Ben was a cutter. During his famous 1987 twin separation surgery, he famously tried to get his boss to do the cutting, but was refused. So he made the cut and became famous, despite one of the twins ending up in a vegetative state and the other never talking, walking, or showing signs of intellect – to my mind a failure. Now this operation was the combined efforts of 70 doctors, so assigning blame for its failure is a bit difficult, but I think it’s the guy who wielded the knife, even if he didn’t want to. Two of his other attempts ended up with both twins dead, all but two others resulted in one or both twins suffering from extensive, quality-of-life ruining brain damage. But his history is full of him cutting, cutting, cutting things he wasn’t supposed to cut: he cut tumors off the lower brain instead of stopping with the ones near the spinal cord; he cut twins who didn’t need to be cut, he cut and he cut and he cut. And I suspect, from a quick google, that he was just the cutter, with other doctors who did the background research, diagnosed the exact problem, drew the lines to show where to cut and how to perform the surgery – for which he is given the credit, and does not decline and point out that others did most of the heavy lifting.

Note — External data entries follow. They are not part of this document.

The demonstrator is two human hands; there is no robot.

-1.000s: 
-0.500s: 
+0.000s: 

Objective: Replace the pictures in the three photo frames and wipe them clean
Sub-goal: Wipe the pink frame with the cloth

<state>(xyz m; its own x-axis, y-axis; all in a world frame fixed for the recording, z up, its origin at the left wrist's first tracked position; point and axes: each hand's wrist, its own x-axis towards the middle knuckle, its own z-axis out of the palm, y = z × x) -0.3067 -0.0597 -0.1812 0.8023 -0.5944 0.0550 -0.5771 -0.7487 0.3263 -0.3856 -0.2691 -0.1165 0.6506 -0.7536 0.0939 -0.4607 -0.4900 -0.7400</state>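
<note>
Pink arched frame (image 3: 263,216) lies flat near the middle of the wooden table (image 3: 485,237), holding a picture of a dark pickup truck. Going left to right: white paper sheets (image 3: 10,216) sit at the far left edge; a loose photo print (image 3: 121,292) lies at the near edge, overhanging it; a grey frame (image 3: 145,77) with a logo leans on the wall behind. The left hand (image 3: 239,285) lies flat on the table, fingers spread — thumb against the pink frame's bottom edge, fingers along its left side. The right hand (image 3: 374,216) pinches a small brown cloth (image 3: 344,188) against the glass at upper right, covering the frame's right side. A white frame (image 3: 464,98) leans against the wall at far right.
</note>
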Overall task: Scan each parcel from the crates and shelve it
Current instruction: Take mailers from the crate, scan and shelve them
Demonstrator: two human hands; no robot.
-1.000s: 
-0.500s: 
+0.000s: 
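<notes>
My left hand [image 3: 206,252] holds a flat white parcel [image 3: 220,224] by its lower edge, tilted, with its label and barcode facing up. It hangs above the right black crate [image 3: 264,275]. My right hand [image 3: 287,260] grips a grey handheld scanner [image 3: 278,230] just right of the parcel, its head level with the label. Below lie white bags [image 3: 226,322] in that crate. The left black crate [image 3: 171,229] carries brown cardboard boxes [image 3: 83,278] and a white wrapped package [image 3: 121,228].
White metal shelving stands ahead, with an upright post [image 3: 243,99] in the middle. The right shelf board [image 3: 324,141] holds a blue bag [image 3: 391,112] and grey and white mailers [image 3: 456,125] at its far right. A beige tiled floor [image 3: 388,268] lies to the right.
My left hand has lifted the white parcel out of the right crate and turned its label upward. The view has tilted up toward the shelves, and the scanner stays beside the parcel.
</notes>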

Neurosurgeons cut into the brain and nervous system on recommendation from neurologists and others who tell them where and how to cut. Many are both, or at least claim to be so, but I suspect that Ben was of the other sort, a very precise butcher following the cutting orders from someone smarter, better able to understand what they’re seeing, and able to react to the unexpected in ways that leave the patient better off than they were before.